Hayvanın Yaşlısı

Elindeki koliyi uzatırken gözleri dolu dolu idi. Anlatırken ağlamaya başladı. Yaşlıca bir bey, yolda giderken çok kötü durumda gördüğü kediyi bir koliye koyup getirmişti. Kolinin içinde perişanlığın, acizliğin, açlığın çarpıcı görüntüsü vardı. Günlerdir bir şey yemediği belliydi. Bir deri bir kemik kalmış, arka ayaklarını toparlayamayan, muhtemelen eskiden almış olduğu darbe sonucu çıkmış kalçasıyla, gözleri kapanmış,vücudunda yer yer yaralar açılmış,tüyleri dökülmüş yaşlı bir kediydi. Buz gibiydi. Miyavlıyordu ama sesi çıkmıyordu. İlk önce sıcak bir yer hazırladık. Yaşına dayanarak Dede dedik. Dede’nin tedavisine başladık. Veteriner hekim durumunun kritik olduğunu söyledi. Kedilerin tipik bir hareketi vardır. Okşarken ön patilerini açıp kapatırlar. Her okşayışımızda bunu yapıyor, ellerimizi tutuyordu. Bir ara ümitlendik bir parça da olsa mama da yemişti. Üç gün yaşatabildik. Bizim için üç gün olan ama onların yılıyla onlara göre birkaç hafta yumuşak ve sıcak yerde yatmış, su içmiş, boğazından yiyecek geçmiş olarak İNSANLARIN dünyasından göçüp gitti.
Başından beri şanssızdı. Çünkü ; sahiplendiğimiz ve “benim değil mi, istediğimi yaparım” düşüncesiyle hoyratça kullandığımız bu dünyaya hayvan olarak gelmişti. Sokaklarda yaşayan kediler, köpekler yaşlanmaya fırsat bulamazlar. Bulanların da sonu genelde , insan olana utanç veren Dede’nin durumunda olur. Sadece sahipsizler mi ? Tonla para verilip alınan “ cins” meraklılarının sahibi olduğu köpeklerin, kedilerin çoğu yaşlanınca yalan yanlış gerekçelerle ya barınağa terkedilir ya da Allah’ın verdiği canı vakti gelmeden alınıverir.Uyutulur.(Öldürülür). Acıdan kurtardık diye kendi kendilerini teselli eden bu hayvan sahipleri aslında gerçek anlamda sorumluluk duygusundan yoksundurlar. Sevgi sorumluluktur. Emektir. Özveridir. Ne olursa , hangi tür olursa olsun bir yaşlının bir canın nefesine destek olmak yaşama destek olmaktır. Üstündeki her tür canlıyı yaşatmak Dünyayı yaşanabilir tutmak demektir.

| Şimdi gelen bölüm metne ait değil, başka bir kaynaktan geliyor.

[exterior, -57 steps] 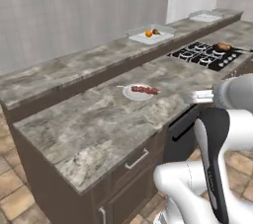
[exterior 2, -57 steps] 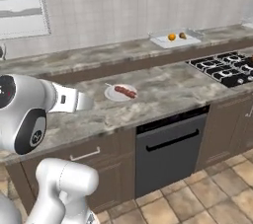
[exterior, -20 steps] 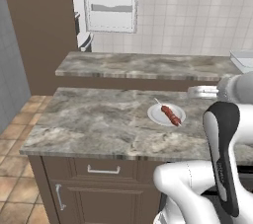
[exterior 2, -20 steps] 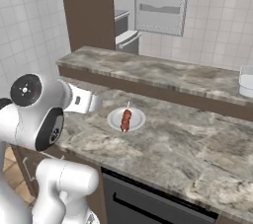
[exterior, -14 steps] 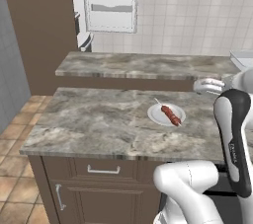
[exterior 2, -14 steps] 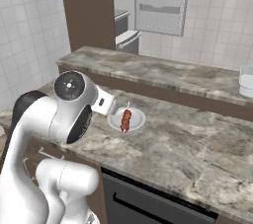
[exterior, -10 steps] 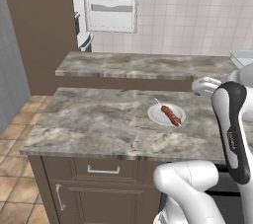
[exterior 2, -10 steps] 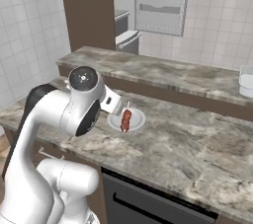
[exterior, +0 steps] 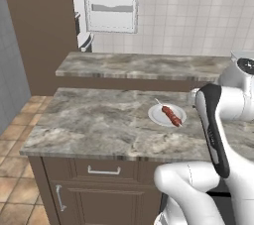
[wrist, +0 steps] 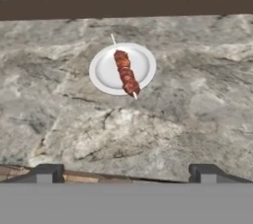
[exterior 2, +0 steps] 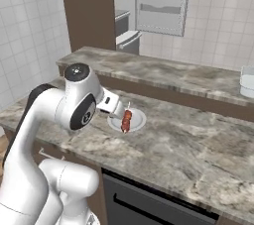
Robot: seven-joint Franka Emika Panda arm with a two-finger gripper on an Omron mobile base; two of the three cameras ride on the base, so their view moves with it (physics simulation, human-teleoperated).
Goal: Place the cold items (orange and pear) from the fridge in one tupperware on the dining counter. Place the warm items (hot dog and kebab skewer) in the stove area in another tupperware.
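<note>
The kebab skewer (wrist: 126, 72) lies on a small white plate (wrist: 104, 70) on the near counter, also seen from the left base (exterior: 172, 115) and the right base (exterior 2: 126, 120). My gripper (wrist: 126, 173) is open and holds nothing. It hangs above the counter's front part, short of the plate, with its fingertips (wrist: 48, 172) spread wide. A clear tupperware (exterior 2: 246, 83) stands at the right end of the raised dining counter (exterior 2: 163, 73). The orange, pear and hot dog are out of view.
The fridge (exterior: 109, 1) stands open behind the dining counter, its white door shelves (exterior 2: 161, 1) facing me. A brown step (wrist: 123, 6) separates the lower counter from the raised one just behind the plate. Drawers and an oven front (exterior 2: 149, 204) sit below.
The base has turned from the stove toward the fridge end, shifting the whole view. Over the last second the arm rose and swung forward over the counter, toward the plate.
</note>
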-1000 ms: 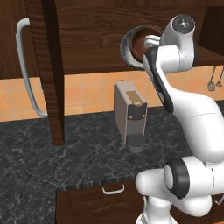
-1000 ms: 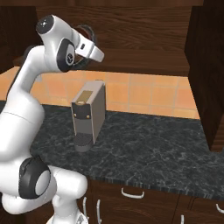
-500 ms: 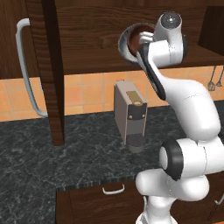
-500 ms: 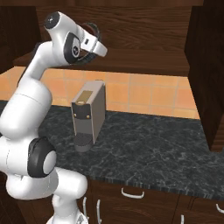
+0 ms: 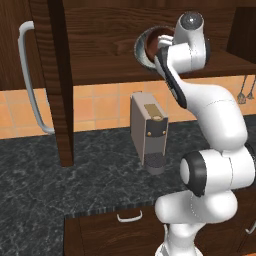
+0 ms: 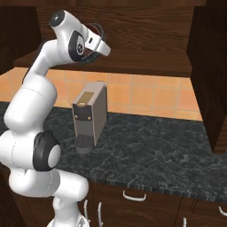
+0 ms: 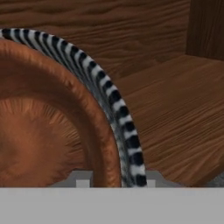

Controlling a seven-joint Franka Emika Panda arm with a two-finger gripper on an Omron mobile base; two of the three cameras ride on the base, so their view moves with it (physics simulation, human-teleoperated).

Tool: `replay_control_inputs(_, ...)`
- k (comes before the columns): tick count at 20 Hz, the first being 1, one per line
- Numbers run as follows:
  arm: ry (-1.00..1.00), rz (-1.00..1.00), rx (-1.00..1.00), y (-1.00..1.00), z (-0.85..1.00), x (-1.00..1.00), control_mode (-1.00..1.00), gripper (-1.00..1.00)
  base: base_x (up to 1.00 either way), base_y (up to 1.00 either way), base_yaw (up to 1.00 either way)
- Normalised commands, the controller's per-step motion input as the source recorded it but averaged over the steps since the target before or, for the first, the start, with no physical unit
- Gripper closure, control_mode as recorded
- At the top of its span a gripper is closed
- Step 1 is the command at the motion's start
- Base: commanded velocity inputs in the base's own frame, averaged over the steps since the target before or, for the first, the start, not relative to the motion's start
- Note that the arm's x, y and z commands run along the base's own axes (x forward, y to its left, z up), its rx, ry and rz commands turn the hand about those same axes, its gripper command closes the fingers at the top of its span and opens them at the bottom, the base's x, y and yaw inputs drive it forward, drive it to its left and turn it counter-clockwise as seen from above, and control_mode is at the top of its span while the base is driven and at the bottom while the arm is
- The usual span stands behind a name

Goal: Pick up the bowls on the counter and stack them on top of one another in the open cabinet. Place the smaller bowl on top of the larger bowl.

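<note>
The arm reaches up into the open cabinet (image 5: 110,50), and its hand (image 7: 112,180) pinches the rim of a bowl (image 7: 48,131), one finger tip inside the reddish-brown hollow and one against the ribbed blue-grey outside. In the left base view the bowl (image 5: 148,46) hangs tipped on its side just above the shelf (image 5: 125,75), its inside facing left toward the cabinet door (image 5: 50,80) with the long curved grey handle (image 5: 30,85). From the right base view only a dark arc of the rim shows behind the wrist (image 6: 95,33).

My judgement is that the bowl is about to be set down, and the tilt is the main risk. Let go at this angle, it could roll along the shelf or tip off the near edge onto the bench (image 5: 75,175) below, where the coffee machine (image 5: 149,131) stands right under it. A grip on the rim alone may also let the bowl swing as the wrist turns it level. Whether another bowl already sits on the shelf cannot be told, so a misaligned stack is possible too.

No brand, label or writing can be read anywhere; the coffee machine bears only a plain tan panel on top.
</note>
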Motion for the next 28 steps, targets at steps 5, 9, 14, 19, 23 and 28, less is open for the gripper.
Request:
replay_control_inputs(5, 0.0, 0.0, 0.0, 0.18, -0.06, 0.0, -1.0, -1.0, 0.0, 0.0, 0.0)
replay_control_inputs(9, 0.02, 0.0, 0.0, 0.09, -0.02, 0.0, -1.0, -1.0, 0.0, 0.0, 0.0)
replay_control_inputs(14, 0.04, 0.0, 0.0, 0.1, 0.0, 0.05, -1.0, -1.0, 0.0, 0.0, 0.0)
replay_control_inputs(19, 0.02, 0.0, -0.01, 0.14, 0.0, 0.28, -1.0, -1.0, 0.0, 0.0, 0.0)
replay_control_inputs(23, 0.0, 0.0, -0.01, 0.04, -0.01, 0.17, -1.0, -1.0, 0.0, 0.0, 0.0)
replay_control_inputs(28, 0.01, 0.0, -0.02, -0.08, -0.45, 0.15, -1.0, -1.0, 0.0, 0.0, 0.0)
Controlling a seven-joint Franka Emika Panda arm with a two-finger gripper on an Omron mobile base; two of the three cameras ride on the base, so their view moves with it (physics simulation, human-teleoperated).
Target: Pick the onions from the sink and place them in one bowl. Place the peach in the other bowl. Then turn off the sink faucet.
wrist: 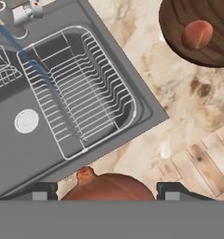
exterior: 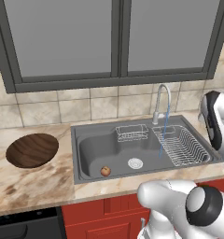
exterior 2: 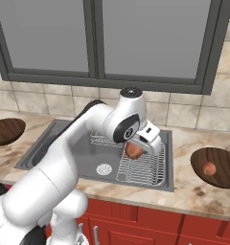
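One onion sat clamped between the fingers of the gripper, lifted above the wire rack in the sink. It looked light, firm and smooth-skinned, best pinched across its widest middle. Another onion already lay in the right-hand bowl; a small round fruit waited in the basin.

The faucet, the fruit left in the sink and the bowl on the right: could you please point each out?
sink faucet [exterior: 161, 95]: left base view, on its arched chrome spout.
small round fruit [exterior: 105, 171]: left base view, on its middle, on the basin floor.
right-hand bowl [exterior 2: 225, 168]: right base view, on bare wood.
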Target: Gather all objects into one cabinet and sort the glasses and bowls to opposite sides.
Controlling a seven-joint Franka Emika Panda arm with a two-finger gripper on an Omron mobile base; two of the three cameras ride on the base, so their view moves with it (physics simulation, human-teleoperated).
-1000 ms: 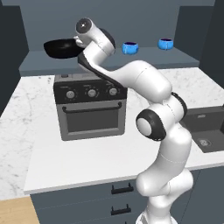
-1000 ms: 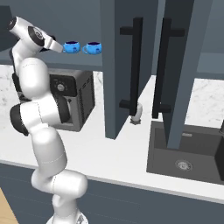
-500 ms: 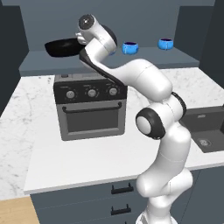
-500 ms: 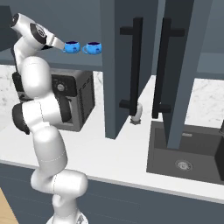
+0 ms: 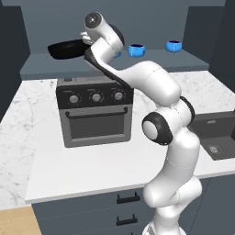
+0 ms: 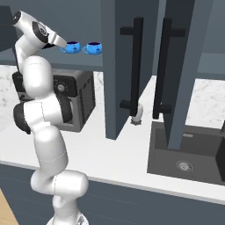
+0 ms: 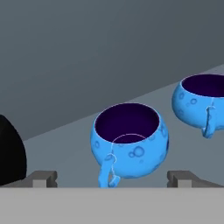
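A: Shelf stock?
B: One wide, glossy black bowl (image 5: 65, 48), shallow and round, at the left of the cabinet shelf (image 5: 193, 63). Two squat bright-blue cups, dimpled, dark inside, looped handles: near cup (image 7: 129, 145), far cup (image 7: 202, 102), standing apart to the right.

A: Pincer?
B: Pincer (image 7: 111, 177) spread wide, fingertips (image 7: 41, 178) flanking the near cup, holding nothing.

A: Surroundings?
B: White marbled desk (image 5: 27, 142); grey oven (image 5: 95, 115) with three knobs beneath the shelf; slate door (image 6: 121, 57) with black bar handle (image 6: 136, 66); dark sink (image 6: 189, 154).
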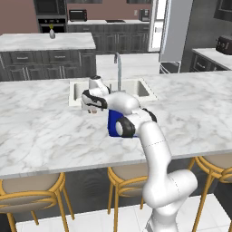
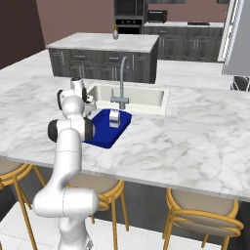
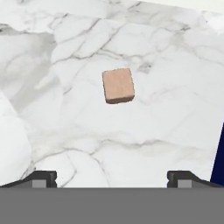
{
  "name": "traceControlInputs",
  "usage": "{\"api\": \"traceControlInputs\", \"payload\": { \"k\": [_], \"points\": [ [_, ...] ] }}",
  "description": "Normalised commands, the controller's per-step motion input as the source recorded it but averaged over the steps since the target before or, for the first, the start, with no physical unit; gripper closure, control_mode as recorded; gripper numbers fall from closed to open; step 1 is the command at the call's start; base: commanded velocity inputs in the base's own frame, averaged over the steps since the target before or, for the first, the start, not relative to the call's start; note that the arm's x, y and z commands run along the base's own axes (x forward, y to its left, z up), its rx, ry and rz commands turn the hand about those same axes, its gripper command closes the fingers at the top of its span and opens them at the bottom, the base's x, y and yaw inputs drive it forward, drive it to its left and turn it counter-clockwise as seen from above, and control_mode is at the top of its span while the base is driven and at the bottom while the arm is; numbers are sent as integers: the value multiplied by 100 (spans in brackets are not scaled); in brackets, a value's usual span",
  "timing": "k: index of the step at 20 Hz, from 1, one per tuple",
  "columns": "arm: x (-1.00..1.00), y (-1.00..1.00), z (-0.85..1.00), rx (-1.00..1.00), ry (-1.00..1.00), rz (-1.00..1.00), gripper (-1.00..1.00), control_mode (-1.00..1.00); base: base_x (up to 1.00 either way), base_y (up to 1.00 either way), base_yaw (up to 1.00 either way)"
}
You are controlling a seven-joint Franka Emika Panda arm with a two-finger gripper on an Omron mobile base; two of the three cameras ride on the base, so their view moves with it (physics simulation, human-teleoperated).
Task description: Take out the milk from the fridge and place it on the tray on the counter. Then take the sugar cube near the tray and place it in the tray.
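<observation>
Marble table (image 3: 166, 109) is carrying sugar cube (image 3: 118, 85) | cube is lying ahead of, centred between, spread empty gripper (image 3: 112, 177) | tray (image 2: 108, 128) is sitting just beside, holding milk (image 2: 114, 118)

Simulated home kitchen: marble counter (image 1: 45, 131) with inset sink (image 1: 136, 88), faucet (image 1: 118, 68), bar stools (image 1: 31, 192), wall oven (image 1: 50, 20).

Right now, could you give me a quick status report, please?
Fingers open above the sugar cube. Milk already in tray. Nothing between fingers and cube.
</observation>
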Motion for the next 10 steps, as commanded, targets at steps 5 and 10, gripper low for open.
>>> {"api": "traceControlInputs", "payload": {
  "k": [5, 10],
  "points": [
    [7, 0, -1, 0, -1, 0, -100, -100, 0, 0, 0],
    [22, 0, -10, 0, 0, -1, -100, -100, 0, 0, 0]
  ]
}}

Hayvanın dirisinin huzur bulmadığı bu dünya da yaşlı hayvan olmak çok daha zor olup Dede bunun bir örneğiydi. Hemen insan yaşlısı ile mukayese etme kolaylığına kaçanlar kendi türlerinin İNSAN olduğunu unutmasınlar. Bir insan benzer durumu yaşıyorsa sebebinin kaynağı kendi türündendir.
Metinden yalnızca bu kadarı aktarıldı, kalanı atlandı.